* EXERCISE AIM: Exact duplicates of the lines from the top of the data through the line containing "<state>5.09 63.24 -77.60" are needed, with every picture left out.
———
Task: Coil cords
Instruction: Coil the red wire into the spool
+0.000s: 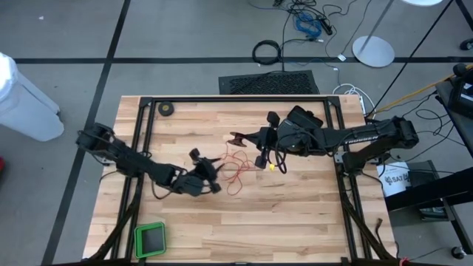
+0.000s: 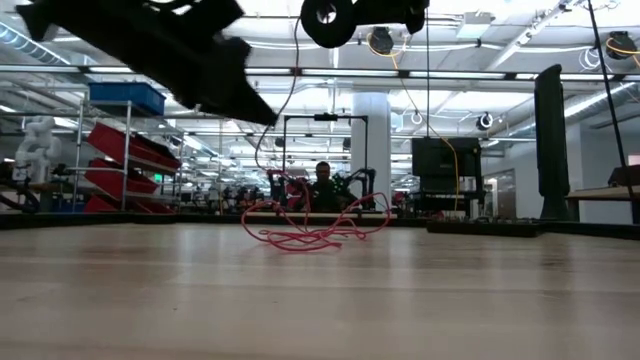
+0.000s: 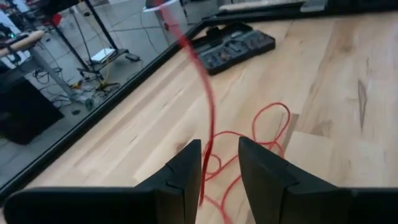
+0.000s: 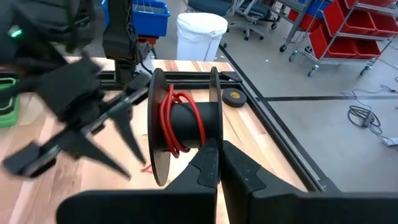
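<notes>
The cord is a thin red wire. Part of it is wound on a small black reel (image 4: 180,124), and the rest lies in loose loops (image 1: 236,171) on the wooden table's middle. My right gripper (image 4: 216,163) is shut on the reel and keeps it up over the table (image 2: 327,20). From the reel a strand slopes down and passes between the open fingers of my left gripper (image 3: 219,177), which hangs low over the loops (image 1: 209,176). I cannot tell whether that strand (image 3: 208,143) touches a finger. My right gripper pinches the rim of one reel flange (image 4: 214,134) between its two fingers. The fingers come from the table's right side, almost level. The reel is lifted clear of the table, its flanges upright and its core level, with red turns around the core.
A black tape roll (image 1: 167,109) lies at the far left corner. A green-framed pad (image 1: 150,238) sits at the near left. A flat black case (image 3: 233,46) lies by the table's far edge, under the right arm. The near half of the table is bare wood (image 1: 281,222).
</notes>
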`<state>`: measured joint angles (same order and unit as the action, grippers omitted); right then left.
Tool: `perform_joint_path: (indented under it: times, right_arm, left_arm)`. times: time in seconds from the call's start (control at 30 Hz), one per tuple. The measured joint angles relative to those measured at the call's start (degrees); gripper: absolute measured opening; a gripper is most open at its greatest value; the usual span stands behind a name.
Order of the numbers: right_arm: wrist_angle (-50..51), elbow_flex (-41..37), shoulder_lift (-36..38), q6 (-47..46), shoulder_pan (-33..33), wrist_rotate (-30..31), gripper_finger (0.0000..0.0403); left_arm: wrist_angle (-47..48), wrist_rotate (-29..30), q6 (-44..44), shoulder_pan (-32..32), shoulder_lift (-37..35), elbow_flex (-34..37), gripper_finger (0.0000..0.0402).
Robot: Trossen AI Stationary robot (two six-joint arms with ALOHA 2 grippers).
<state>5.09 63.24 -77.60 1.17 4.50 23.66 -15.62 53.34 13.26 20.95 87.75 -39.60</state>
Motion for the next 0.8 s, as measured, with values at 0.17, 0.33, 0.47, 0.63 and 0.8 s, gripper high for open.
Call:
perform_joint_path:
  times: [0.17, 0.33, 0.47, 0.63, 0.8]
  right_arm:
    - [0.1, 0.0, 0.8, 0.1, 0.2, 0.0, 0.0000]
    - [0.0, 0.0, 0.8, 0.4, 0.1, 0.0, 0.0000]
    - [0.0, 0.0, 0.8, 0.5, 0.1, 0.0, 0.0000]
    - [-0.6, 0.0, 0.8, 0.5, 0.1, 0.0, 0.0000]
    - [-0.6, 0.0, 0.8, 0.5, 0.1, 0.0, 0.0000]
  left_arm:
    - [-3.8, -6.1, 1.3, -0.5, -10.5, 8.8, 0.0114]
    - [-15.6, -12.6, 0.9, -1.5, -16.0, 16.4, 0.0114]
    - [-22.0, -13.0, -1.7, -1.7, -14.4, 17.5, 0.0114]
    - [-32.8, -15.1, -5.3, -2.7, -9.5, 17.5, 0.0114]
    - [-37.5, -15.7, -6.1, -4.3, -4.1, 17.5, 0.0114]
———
* RESULT BELOW:
Task: Coil cords
Instruction: Coil the red wire into the spool
+0.000s: 
+0.000s: 
+0.000s: 
+0.000s: 
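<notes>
The cord is a thin red wire. Part of it is wound on a small black reel (image 4: 180,124), and the rest lies in loose loops (image 1: 236,171) on the wooden table's middle. My right gripper (image 4: 216,163) is shut on the reel and keeps it up over the table (image 2: 327,20). From the reel a strand slopes down and passes between the open fingers of my left gripper (image 3: 219,177), which hangs low over the loops (image 1: 209,176). I cannot tell whether that strand (image 3: 208,143) touches a finger. My right gripper pinches the rim of one reel flange (image 4: 214,134) between its two fingers. The fingers come from the table's right side, almost level. The reel is lifted clear of the table, its flanges upright and its core level, with red turns around the core.
A black tape roll (image 1: 167,109) lies at the far left corner. A green-framed pad (image 1: 150,238) sits at the near left. A flat black case (image 3: 233,46) lies by the table's far edge, under the right arm. The near half of the table is bare wood (image 1: 281,222).
</notes>
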`<state>`: measured joint angles (same order and unit as the action, grippers omitted); right then left.
Tool: `perform_joint_path: (indented under it: times, right_arm, left_arm)`. times: time in seconds from the call's start (control at 30 Hz), one per tuple. The measured joint angles relative to those measured at the call's start (degrees); gripper: absolute measured opening; a gripper is most open at its greatest value; the usual span stands behind a name.
Order of the numbers: right_arm: wrist_angle (-50..51), elbow_flex (-41..37), shoulder_lift (-36..38), q6 (-47..46), shoulder_pan (-33..33), wrist_rotate (-30..31), gripper_finger (0.0000..0.0403); left_arm: wrist_angle (-47..48), wrist_rotate (-29..30), q6 (-44..44), shoulder_pan (-32..32), shoulder_lift (-37..35), elbow_flex (-34..37), gripper_finger (0.0000..0.0402).
Robot: Trossen AI Stationary robot (two six-joint arms with ALOHA 2 grippers).
<state>5.09 63.24 -77.60 1.17 4.50 23.66 -15.62 53.34 13.26 20.95 87.75 -39.60</state>

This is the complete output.